Wir werden die Klassifizierer mit mehreren Klassifikationsmetriken evaluieren: brier_score_loss, log_loss, Genauigkeit, Vollständigkeit, F1-Score und ROC AUC.

from collections import defaultdict

import pandas as pd

from sklearn.metrics import (
    precision_score,
    recall_score,
    f1_score,
    brier_score_loss,
    log_loss,
    roc_auc_score,
)

scores = defaultdict(list)
for i, (clf, name) in enumerate(clf_list):
    clf.fit(X_train, y_train)
    y_prob = clf.predict_proba(X_test)
    y_pred = clf.predict(X_test)
    scores["Classifier"].append(name)

    for metric in [brier_score_loss, log_loss, roc_auc_score]:
        score_name = metric.__name__.replace("_", " ").replace("score", "").capitalize()
        scores[score_name].append(metric(y_test, y_prob[:, 1]))

    for metric in [precision_score, recall_score, f1_score]:
        score_name = metric.__name__.replace("_", " ").replace("score", "").capitalize()
        scores[score_name].append(metric(y_test, y_pred))

    score_df = pd.DataFrame(scores).set_index("Classifier")
    score_df.round(decimals=3)

Zusammenfassung

Wir haben gelernt, wie man Kalibrierungskurven verwendet, um die vorhergesagten Wahrscheinlichkeiten eines Klassifikationsmodells zu evaluieren.
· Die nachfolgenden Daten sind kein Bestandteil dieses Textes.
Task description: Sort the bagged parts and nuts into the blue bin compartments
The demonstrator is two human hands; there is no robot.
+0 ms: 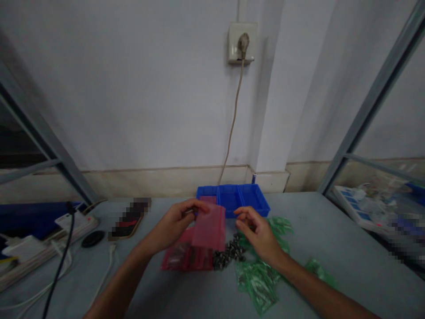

Wir haben mehrere Klassifizierer mit Kalibrierungskurven verglichen und sie mit mehreren Klassifikationsmetriken bewertet. Wir haben auch gelernt, dass die parametrische sigmoidale Kalibrierung mit Situationen umgehen kann, in denen die Kalibrierungskurve des Basisklassifizierers sigmoidal ist, aber nicht, wenn sie transponiert-sigmoidal ist. Die nicht-parametrische isotone Kalibrierung kann mit beiden Situationen umgehen, erfordert jedoch möglicherweise mehr Daten, um gute Ergebnisse zu erzielen.